> [Prompt]: Counting only lines below that contain the string "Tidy", give the total as a single number.

(Items from a dataset)
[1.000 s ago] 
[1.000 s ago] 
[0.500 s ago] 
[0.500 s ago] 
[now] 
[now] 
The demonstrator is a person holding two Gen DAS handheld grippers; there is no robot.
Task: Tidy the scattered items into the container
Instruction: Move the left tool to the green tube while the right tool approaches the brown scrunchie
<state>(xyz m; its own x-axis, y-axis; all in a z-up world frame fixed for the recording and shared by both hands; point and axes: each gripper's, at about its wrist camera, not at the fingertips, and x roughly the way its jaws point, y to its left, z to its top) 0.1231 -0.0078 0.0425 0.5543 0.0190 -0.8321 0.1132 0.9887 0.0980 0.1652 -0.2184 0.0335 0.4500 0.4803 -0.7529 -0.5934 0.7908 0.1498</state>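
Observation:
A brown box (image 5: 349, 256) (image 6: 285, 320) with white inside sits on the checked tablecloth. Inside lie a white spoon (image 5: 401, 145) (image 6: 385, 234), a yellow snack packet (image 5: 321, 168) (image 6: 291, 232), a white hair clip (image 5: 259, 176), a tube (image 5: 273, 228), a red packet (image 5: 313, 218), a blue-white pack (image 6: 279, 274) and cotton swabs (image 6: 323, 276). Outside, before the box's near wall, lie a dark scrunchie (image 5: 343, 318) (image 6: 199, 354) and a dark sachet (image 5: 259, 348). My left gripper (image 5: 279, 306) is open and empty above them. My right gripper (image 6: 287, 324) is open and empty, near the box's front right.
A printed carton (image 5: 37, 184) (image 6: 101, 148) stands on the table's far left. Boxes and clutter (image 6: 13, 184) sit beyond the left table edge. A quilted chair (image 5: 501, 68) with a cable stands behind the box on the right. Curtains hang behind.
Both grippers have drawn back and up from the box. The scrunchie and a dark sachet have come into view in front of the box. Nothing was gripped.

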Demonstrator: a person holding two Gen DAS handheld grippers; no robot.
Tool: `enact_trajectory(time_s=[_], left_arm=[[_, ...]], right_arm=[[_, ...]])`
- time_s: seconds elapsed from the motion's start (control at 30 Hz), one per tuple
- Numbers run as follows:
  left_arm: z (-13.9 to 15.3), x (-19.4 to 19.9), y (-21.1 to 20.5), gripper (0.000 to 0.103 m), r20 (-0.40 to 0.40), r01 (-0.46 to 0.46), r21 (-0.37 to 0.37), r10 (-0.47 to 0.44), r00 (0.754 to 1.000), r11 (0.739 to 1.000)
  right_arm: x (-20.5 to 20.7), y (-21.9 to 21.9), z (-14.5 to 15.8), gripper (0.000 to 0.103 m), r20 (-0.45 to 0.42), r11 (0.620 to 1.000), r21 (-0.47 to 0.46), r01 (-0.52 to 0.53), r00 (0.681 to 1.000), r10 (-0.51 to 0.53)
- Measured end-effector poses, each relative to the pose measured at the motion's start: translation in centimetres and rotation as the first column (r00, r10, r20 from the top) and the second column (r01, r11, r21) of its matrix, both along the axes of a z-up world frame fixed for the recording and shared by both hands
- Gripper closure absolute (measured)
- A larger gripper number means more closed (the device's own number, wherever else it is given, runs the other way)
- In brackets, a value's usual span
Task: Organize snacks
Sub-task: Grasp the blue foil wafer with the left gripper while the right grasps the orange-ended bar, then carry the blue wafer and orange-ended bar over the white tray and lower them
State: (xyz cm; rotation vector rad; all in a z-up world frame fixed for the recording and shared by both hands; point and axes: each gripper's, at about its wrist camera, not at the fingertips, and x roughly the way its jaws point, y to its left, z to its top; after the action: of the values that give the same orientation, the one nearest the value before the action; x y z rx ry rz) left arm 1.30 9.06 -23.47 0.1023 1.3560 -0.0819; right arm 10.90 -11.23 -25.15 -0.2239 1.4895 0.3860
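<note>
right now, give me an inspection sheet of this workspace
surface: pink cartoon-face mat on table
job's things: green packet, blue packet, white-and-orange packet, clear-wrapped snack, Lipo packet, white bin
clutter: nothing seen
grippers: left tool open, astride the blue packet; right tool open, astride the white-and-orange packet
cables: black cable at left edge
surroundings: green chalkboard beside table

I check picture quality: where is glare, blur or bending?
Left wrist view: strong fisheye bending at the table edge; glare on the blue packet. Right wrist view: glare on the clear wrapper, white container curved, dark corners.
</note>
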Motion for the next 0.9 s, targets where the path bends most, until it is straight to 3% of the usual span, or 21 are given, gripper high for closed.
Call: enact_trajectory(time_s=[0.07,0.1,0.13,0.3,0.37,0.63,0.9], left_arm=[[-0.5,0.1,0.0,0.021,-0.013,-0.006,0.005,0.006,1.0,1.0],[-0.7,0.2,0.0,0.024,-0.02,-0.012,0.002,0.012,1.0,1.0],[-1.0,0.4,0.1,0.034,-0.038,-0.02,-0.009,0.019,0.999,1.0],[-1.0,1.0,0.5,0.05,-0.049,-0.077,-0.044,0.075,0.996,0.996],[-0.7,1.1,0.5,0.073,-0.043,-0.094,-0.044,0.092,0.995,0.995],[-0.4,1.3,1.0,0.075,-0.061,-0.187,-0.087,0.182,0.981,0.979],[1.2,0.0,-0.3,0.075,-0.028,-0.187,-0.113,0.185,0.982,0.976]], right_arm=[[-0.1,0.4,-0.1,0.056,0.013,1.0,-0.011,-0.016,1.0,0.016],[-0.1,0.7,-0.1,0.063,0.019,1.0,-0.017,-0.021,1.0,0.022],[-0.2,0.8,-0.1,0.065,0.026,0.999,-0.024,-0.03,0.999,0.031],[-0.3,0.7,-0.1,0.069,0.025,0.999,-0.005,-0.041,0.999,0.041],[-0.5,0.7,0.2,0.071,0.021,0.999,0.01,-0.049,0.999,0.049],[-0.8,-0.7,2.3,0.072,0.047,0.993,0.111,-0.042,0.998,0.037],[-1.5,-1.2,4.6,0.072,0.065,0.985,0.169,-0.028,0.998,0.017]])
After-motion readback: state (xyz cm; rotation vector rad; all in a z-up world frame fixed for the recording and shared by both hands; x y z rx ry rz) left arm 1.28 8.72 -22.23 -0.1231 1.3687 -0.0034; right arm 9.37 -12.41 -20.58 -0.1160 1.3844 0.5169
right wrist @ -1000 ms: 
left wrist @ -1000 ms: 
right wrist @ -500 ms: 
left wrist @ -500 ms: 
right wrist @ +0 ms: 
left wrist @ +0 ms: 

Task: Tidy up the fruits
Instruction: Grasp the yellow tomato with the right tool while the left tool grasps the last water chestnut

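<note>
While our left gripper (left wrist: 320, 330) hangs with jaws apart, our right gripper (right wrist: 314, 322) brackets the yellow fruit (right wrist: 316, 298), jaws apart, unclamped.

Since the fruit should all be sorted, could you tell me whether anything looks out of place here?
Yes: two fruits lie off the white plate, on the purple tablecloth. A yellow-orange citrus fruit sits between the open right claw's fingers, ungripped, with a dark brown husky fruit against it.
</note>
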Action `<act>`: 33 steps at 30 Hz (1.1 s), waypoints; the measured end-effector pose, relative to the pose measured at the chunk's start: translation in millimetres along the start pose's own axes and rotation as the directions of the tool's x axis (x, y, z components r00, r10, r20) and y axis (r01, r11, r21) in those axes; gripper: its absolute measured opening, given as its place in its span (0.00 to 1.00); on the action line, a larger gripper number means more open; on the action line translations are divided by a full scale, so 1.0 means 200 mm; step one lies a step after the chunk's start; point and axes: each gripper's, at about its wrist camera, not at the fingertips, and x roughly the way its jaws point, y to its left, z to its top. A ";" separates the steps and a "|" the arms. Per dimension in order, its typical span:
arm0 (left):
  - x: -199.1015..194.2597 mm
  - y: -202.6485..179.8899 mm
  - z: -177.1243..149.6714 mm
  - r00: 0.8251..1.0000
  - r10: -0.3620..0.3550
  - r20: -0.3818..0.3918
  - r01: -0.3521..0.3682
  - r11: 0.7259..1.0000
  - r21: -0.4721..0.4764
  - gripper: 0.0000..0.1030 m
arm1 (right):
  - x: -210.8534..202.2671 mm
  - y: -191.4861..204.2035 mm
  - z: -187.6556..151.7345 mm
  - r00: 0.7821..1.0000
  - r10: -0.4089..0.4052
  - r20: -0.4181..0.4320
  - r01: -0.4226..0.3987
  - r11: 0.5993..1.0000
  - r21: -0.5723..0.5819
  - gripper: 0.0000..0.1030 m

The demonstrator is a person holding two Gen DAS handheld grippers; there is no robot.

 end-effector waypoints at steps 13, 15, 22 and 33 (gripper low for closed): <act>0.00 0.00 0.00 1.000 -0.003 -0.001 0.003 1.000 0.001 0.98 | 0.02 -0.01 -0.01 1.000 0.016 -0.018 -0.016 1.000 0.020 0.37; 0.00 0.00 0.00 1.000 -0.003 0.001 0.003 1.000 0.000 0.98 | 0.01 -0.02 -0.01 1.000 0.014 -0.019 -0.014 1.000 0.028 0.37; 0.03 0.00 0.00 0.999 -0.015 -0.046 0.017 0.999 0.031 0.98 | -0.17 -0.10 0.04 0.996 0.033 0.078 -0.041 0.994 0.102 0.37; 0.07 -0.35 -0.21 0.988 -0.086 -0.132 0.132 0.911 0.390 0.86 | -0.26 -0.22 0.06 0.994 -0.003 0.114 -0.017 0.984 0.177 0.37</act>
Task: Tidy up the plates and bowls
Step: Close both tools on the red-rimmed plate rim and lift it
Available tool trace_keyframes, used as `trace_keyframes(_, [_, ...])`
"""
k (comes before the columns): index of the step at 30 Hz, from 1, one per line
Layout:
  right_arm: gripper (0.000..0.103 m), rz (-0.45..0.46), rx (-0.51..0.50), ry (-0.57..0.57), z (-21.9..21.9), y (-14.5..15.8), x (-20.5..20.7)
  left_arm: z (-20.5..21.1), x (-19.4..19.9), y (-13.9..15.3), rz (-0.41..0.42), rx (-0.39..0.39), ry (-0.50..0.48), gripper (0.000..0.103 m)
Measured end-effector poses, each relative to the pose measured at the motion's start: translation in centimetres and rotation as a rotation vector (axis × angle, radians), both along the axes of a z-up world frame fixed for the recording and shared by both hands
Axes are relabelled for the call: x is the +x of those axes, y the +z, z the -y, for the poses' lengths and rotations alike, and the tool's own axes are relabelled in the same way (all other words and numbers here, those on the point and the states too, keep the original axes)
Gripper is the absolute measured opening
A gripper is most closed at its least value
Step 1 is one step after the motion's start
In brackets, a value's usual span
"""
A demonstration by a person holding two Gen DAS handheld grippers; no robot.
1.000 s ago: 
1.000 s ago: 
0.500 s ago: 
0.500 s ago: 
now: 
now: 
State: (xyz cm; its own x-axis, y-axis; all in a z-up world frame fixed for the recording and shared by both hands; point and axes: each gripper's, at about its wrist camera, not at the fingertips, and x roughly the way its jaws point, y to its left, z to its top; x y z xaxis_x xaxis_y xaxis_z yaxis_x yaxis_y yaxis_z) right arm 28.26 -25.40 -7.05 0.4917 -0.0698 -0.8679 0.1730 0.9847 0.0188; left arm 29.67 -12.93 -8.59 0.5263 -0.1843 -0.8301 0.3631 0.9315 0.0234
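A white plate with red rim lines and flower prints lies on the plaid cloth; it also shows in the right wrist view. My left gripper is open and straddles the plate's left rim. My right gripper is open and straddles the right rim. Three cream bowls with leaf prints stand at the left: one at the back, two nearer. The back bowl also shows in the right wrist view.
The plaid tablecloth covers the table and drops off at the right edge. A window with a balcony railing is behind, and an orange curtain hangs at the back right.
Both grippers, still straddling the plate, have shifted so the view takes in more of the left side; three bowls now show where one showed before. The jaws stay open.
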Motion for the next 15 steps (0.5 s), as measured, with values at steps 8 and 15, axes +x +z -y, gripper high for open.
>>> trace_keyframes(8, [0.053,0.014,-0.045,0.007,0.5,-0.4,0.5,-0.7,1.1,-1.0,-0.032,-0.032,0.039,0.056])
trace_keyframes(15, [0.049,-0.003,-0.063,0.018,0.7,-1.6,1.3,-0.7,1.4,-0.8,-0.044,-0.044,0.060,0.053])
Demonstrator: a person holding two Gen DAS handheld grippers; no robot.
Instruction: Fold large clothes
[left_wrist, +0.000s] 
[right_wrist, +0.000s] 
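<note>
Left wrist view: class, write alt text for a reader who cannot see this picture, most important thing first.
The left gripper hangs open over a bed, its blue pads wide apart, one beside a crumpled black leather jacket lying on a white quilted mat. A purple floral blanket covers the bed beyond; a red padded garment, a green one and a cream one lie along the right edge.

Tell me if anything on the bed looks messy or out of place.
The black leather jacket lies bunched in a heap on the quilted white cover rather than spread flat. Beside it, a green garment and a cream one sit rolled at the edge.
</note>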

> [Problem solution]: 3